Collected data
[Start of section]
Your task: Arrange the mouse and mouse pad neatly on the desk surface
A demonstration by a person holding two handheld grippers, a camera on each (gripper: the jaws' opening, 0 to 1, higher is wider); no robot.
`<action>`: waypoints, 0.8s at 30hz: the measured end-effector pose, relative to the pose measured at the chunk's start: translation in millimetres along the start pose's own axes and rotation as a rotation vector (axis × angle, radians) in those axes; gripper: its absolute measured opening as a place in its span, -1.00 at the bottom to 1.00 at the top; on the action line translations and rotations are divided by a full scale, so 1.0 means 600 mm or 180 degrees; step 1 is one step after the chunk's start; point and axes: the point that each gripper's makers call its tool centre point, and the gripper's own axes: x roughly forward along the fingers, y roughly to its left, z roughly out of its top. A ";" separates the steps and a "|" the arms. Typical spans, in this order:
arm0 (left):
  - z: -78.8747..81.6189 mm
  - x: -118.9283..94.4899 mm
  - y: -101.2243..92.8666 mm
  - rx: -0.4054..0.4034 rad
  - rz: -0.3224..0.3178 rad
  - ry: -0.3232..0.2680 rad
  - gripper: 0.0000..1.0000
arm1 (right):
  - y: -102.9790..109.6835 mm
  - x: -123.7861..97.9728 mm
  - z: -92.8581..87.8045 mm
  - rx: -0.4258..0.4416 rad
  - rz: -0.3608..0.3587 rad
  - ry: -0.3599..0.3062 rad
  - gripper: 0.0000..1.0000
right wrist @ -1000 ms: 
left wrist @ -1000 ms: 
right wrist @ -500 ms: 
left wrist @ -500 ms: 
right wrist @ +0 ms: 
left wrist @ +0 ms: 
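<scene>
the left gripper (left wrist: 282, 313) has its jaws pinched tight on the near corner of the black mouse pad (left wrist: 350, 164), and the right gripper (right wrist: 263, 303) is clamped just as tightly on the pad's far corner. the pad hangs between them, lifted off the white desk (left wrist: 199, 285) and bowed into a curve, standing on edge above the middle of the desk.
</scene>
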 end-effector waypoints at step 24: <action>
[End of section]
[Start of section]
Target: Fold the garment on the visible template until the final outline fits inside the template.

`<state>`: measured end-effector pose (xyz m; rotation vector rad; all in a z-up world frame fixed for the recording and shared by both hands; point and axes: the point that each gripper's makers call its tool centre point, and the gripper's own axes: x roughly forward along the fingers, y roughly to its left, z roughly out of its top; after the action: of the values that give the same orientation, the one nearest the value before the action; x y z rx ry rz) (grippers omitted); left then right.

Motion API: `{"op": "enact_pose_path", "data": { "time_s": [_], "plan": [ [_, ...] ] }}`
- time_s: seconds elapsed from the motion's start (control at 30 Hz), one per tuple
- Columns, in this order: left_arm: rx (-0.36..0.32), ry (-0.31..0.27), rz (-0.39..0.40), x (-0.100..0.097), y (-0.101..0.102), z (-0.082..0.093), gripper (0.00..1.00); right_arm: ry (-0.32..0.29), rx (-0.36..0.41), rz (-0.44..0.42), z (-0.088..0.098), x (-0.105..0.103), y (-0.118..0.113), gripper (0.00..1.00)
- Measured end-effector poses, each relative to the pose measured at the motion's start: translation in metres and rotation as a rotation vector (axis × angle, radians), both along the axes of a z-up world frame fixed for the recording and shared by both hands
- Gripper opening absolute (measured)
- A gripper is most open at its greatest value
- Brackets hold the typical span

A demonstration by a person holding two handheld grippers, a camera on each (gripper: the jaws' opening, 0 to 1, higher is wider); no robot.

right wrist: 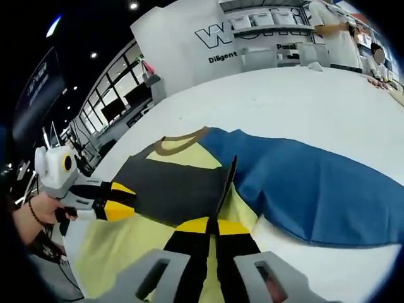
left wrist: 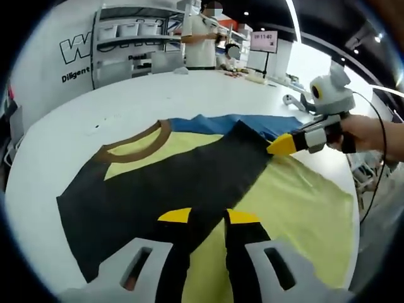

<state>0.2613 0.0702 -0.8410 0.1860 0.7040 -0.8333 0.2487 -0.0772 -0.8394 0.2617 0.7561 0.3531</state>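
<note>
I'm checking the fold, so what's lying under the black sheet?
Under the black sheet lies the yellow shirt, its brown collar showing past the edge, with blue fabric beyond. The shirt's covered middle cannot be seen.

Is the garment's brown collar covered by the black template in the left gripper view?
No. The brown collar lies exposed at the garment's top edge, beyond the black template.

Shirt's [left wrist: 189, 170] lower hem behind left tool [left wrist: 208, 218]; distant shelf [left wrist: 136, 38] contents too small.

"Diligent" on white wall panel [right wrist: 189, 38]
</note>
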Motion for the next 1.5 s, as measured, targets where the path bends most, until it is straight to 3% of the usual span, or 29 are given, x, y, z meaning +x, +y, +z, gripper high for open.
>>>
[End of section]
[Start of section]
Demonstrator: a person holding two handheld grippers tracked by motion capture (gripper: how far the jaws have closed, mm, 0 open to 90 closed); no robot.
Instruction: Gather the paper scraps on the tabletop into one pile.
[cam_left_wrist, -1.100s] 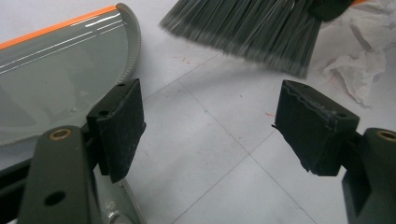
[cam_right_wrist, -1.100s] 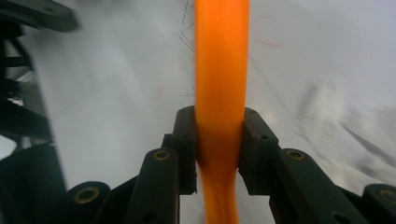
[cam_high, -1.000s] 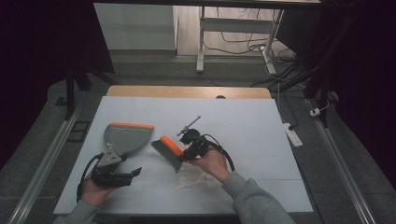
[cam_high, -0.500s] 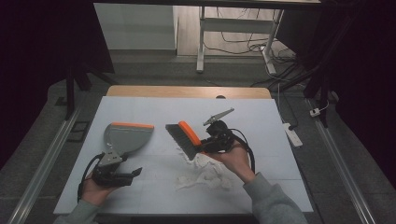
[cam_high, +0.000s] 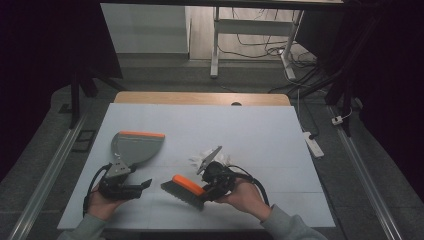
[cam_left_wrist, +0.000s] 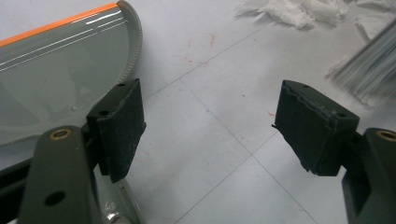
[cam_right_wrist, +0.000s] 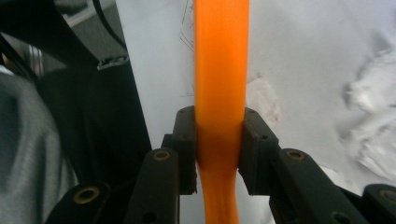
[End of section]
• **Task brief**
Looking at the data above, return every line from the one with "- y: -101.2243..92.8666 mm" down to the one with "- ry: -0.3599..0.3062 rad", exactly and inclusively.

• **Output of the task**
  - y: -101.2243..92.8666 mm
  - rx: -0.4054..0.4034 rad
  - rz: -0.3224..0.3178 rad
  - ry: -0.3232..0.2680 rad
  - gripper: 0.0000..1.0000
arm1 (right):
  - y: -102.9790..109.6835 mm
  - x: -123.7861..97.9728 mm
  - z: -92.8581..87.8045 mm
  - rx: -0.4258..0.4416 rad
  - rz: -0.3608..0.3587 rad
  - ry: -0.3599..0.3062 rad

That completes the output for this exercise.